Defend your cells from the damaging effects of free radicals and protect the eyes from developing age-related macular degeneration and cataracts.

What lifestyle factors can indicate a need for more foods rich in lutein and zeaxanthin? -Smoking and regular alcohol consumption -Low intake of fruits and vegetables.
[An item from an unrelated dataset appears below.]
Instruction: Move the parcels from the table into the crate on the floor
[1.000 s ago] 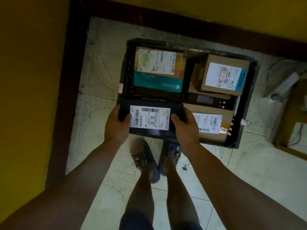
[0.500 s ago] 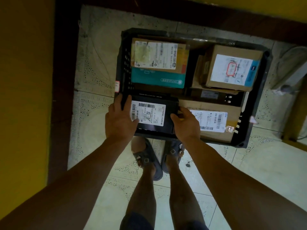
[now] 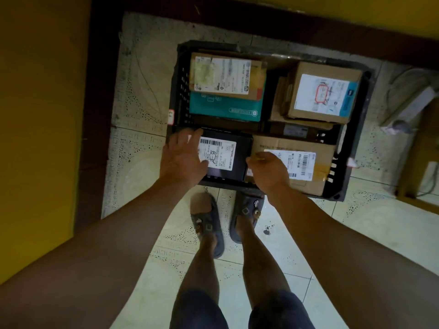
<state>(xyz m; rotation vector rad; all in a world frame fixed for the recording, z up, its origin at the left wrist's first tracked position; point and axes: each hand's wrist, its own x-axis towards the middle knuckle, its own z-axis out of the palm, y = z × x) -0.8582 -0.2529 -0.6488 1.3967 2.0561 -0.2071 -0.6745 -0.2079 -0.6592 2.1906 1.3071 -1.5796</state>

Besides the valuable carotenoids, lutein, and zeaxanthin, which are all antioxidants, pumpkins, has a lot of nutritional oomph, like iron, zinc, and fiber. Iron builds red blood cells. Zinc deficiency may be related to osteoporosis of the hip and spine in older men. And fiber, as you already know, is vital for bowel and heart health.

Serve this healthy dish with a side of brown rice or quinoa and a salad of dark leafy greens with olive oil and Rice Wine Vinegar as a dressing.

Chef Wendell: Asian Pumpkin Stir Fry

Edited by Hyacinth Williams, WISH TV


1 pound of fresh pumpkin, diced (a small Pie Pumpkin)
2 eggs
2 stalks of celery, chopped
4 stalks of green onions, chopped
1 red pepper, chopped coarse
1 tbs. Chopped cilantro
½ onions, sliced
1 Stevia package (1 tbs.)
3 garlic cloves, chopped
2 tbs. soy sauce
2 tbs. oyster sauce
1 tbs. fish sauce
¼ tsp. Pepper
3 tbs. peanut or safflower oil
  • Directions:

Peel and cut the pumpkin into 1 inch pieces.(canned pumpkin will turn to mush)
Over medium-high heat, add the garlic and oil to a non-corrosive saute pan to release the flavors.
Add the egg and stir-fry till half cooked.
Add the pumpkin, spring onion, pepper, celery, onions, water, fish sauce, oyster sauce, Stevia, soy sauce and pepper. Everything but the cilantro.
Stir fry for 1 minute.
Plate and garnish with cilantro leaves.